Reproduce the listing below word for word, with no pictures.
━━━━━━━━
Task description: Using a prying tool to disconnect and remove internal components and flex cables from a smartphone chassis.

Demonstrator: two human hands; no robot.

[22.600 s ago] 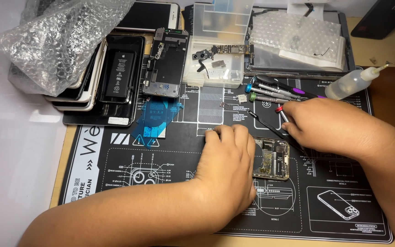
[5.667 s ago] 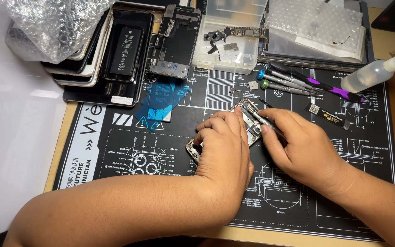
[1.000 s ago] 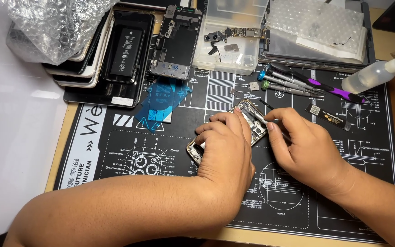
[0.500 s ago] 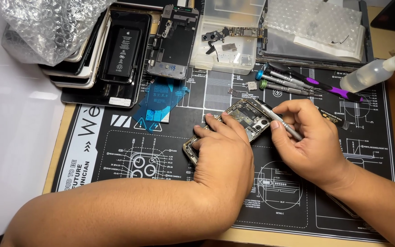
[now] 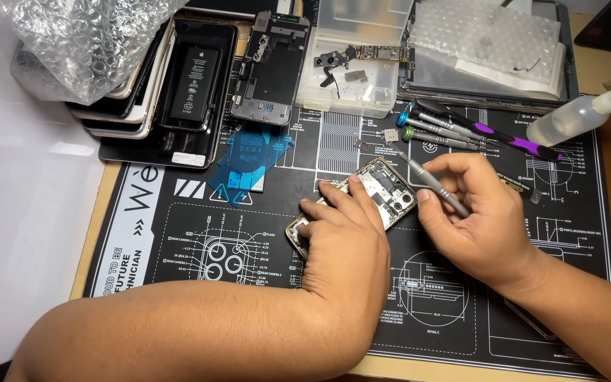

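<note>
Left hand [image 5: 344, 233] presses flat on the opened phone [image 5: 383, 194], pinning it to the black work mat [image 5: 178, 233]. Right hand [image 5: 479, 212] pinches a grey screwdriver [image 5: 436, 185], its tip lifted just right of the phone's camera corner.

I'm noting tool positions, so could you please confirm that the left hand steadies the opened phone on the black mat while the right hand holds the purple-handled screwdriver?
Not quite. The left hand does steady the opened phone on the black mat, but the right hand holds a grey metal screwdriver. The purple-handled screwdriver lies untouched on the mat, as the head view shows.
</note>
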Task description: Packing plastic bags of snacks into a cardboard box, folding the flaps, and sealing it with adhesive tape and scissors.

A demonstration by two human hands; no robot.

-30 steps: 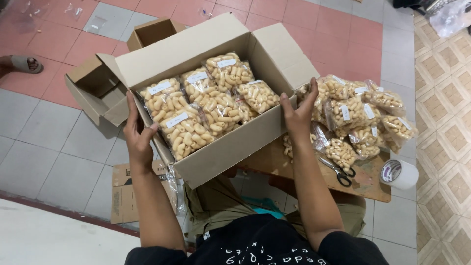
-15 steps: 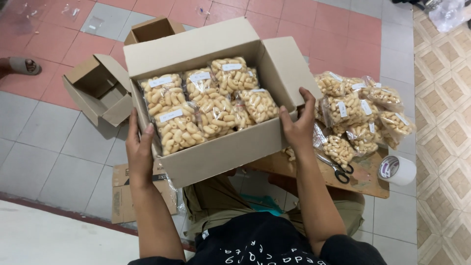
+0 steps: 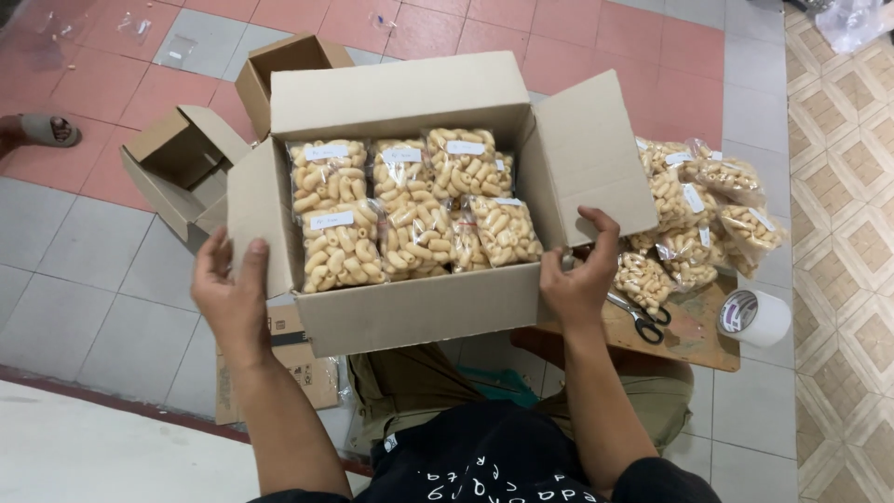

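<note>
An open cardboard box [image 3: 419, 307] rests in front of me, its flaps spread out. Inside lie several clear bags of pale snack pieces [image 3: 410, 210], each with a white label. My left hand [image 3: 231, 296] grips the box's left side at the near corner. My right hand [image 3: 579, 279] grips the right side, fingers curled over the base of the right flap. More bags of the same snack [image 3: 694, 224] are piled on a brown board [image 3: 689, 331] to the right of the box.
Black-handled scissors [image 3: 643, 321] and a roll of white tape [image 3: 752, 317] lie on the board. Two smaller empty cardboard boxes [image 3: 182, 163] stand on the tiled floor at the left. A sandalled foot [image 3: 42, 130] of another person shows at the far left edge.
Both hands have turned the box from a slanted position to square in front of me. My hands slid toward its near corners.
</note>
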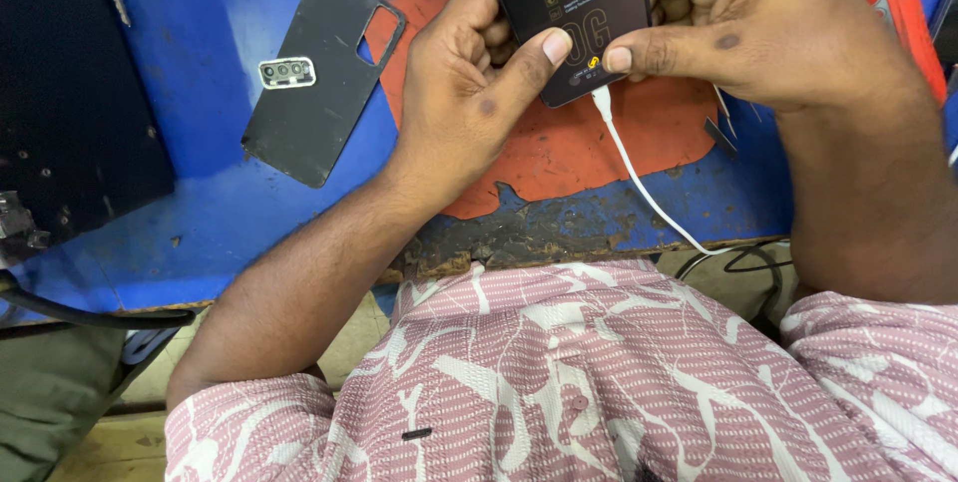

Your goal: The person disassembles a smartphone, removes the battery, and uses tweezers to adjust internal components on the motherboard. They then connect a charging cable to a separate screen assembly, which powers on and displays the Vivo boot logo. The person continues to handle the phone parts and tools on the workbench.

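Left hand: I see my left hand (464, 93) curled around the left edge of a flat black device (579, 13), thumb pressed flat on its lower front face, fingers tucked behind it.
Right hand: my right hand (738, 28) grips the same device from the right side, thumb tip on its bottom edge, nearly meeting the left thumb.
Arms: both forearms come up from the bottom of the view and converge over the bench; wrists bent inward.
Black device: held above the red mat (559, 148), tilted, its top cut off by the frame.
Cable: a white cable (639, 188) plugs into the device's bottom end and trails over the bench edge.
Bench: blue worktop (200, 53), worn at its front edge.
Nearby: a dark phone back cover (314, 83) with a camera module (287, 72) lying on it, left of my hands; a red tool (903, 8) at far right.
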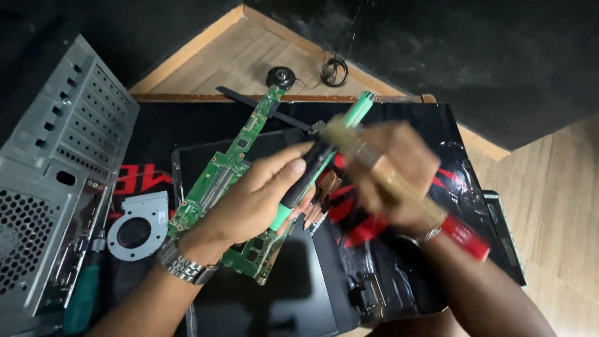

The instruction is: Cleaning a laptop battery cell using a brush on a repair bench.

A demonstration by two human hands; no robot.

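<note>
the left hand (259, 200), at the centre of the frame, was curled shut round a green-and-black screwdriver (324, 153), whose green shaft ran up and right out of the fist toward the upper middle. beneath that hand lay a long green circuit board (218, 175), slanting from lower centre up to the upper middle. the right hand (390, 175), blurred, sat just right of centre, closed on a brush with a wooden handle and red end (465, 237) that pointed to the lower right. a grey computer case (50, 181) filled the left edge, a grey fan bracket (137, 224) beside it.
</note>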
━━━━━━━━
• Output for this exercise
Task description: Using a prying tool to disconnect and remove internal components and flex cables from a smartphone chassis.

Demonstrator: two human hands; no robot.

[22.600 s ago] 
[5.667 s ago] 
[1.000 s ago] 
[0.500 s ago] 
[now] 

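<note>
Left hand [image 5: 344, 233] presses flat on the opened phone [image 5: 383, 194], pinning it to the black work mat [image 5: 178, 233]. Right hand [image 5: 479, 212] pinches a grey screwdriver [image 5: 436, 185], its tip lifted just right of the phone's camera corner.

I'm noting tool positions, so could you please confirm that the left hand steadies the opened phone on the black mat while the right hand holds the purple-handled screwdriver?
Not quite. The left hand does steady the opened phone on the black mat, but the right hand holds a grey metal screwdriver. The purple-handled screwdriver lies untouched on the mat, as the head view shows.
</note>
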Task description: Packing plastic bags of snacks into a cardboard box, folding the flaps, and sealing it with adhesive tape and scissors.

A demonstration by two human hands; no robot.

-30 steps: 
-15 steps: 
+0 steps: 

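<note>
An open cardboard box [image 3: 419, 307] rests in front of me, its flaps spread out. Inside lie several clear bags of pale snack pieces [image 3: 410, 210], each with a white label. My left hand [image 3: 231, 296] grips the box's left side at the near corner. My right hand [image 3: 579, 279] grips the right side, fingers curled over the base of the right flap. More bags of the same snack [image 3: 694, 224] are piled on a brown board [image 3: 689, 331] to the right of the box.
Black-handled scissors [image 3: 643, 321] and a roll of white tape [image 3: 752, 317] lie on the board. Two smaller empty cardboard boxes [image 3: 182, 163] stand on the tiled floor at the left. A sandalled foot [image 3: 42, 130] of another person shows at the far left edge.
Both hands have turned the box from a slanted position to square in front of me. My hands slid toward its near corners.
</note>
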
Your goal: The person disassembles a smartphone, removes the battery, and uses tweezers to adjust internal components on the motherboard. They then connect a charging cable to a separate screen assembly, which powers on and displays the Vivo boot logo. The person continues to handle the phone parts and tools on the workbench.

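Left hand: I see my left hand (464, 93) curled around the left edge of a flat black device (579, 13), thumb pressed flat on its lower front face, fingers tucked behind it.
Right hand: my right hand (738, 28) grips the same device from the right side, thumb tip on its bottom edge, nearly meeting the left thumb.
Arms: both forearms come up from the bottom of the view and converge over the bench; wrists bent inward.
Black device: held above the red mat (559, 148), tilted, its top cut off by the frame.
Cable: a white cable (639, 188) plugs into the device's bottom end and trails over the bench edge.
Bench: blue worktop (200, 53), worn at its front edge.
Nearby: a dark phone back cover (314, 83) with a camera module (287, 72) lying on it, left of my hands; a red tool (903, 8) at far right.
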
The instruction is: Cleaning a laptop battery cell using a brush on a repair bench.

A demonstration by two human hands; no robot.

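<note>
the left hand (259, 200), at the centre of the frame, was curled shut round a green-and-black screwdriver (324, 153), whose green shaft ran up and right out of the fist toward the upper middle. beneath that hand lay a long green circuit board (218, 175), slanting from lower centre up to the upper middle. the right hand (390, 175), blurred, sat just right of centre, closed on a brush with a wooden handle and red end (465, 237) that pointed to the lower right. a grey computer case (50, 181) filled the left edge, a grey fan bracket (137, 224) beside it.
</note>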

The output given is complete.